When these data were introduced in section 1.4, the questions posed were as follows. Do the children split into two identifiable groups? And is it possible to relate the chances of survival to birth weight? We are not, as yet, in a position to answer these questions, but we can see that the birth weights might split into two or even three ‘clumps’. On the other hand, can we be sure that this is no more than a consequence of the way in which the borderlines for the groups were chosen? Suppose, for example, we had decided to make the intervals of width 0.3 kg instead of 0.2 kg. We would have had fewer groups, with Group 1 containing birth weights from 1.0 to 1.3 kg, Group 2 containing birth weights from 1.3 to 1.6 kg, and so on, producing the histogram in Figure 11.

The histogram in Figure 11 looks quite different to that in Figure 10, but then this is not surprising as the whole display has been compressed into fewer bars. The basic shape remains similar, so you might be tempted to conclude that the choice of grouping does not really matter. But suppose we retain groupings of width 0.3 kg and choose a different starting point. Suppose we make Group 1 go from 0.8 to 1.1kg, Group 2 from 1.1 to 1.4kg, and so on. The resulting histogram is shown in Figure 12(a). In Figure 12(b), the groups again have width 0.3kg, but this time the first group starts at 0.9 kg.

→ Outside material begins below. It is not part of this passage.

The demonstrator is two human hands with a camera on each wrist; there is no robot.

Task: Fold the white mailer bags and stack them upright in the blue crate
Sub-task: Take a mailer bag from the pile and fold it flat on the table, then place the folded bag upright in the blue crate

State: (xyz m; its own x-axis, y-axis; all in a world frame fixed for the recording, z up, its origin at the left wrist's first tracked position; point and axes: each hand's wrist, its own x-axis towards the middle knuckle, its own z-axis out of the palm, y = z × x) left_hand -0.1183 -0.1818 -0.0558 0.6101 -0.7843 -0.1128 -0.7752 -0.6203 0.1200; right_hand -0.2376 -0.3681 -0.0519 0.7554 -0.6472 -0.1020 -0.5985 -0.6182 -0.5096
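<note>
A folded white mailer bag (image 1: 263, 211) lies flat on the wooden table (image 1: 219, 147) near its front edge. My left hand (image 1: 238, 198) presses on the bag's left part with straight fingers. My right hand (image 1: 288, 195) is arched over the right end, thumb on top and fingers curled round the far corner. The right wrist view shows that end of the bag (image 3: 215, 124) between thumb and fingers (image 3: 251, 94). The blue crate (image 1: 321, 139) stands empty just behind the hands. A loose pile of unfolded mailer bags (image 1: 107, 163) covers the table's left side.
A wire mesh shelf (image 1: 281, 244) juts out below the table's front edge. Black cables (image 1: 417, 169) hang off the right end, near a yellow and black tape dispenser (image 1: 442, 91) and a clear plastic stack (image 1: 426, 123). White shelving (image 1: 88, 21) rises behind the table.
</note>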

## Activity 5: Comparing histograms

What information do the histograms in Figures 10, 11 and 12 give about the possibility that the children are split into two (or more) identifiable groups on the basis of birth weight?

### Discussion

You might have felt that only Figures 10 and 12(b) give a really clear indication that the data are split into two ‘clumps’. Figures 10, 11 and 12(a) all give, to varying degrees, the impression that there is perhaps an identifiable group of babies with particularly low birth weights.

What you have seen in Figures 10 to 12 is a series of visual displays of a data set which warn you against trying to reach firm conclusions from histograms. It is important to realise that histograms often produce only a vague impression of the data – nothing more. One of the problems here is that we have only 50 data values, which is not really enough for a clear pattern to be evident. However, the histograms all convey one very important message: the data do not appear in a single, concentrated clump. Clearly it is a good idea to look at the way frequencies of data, such as the birth weights, are distributed and, given that a statistical computer package will quickly produce a histogram for you, comparatively little effort is required. This makes the histogram a valuable analytic tool and, in spite of some disadvantages, you will find that you use it a great deal.

It is, of course, quite feasible to produce grouped frequency tables and draw histograms by hand. However, the process can be very long-winded, and in practice statisticians almost always use a computer to produce them.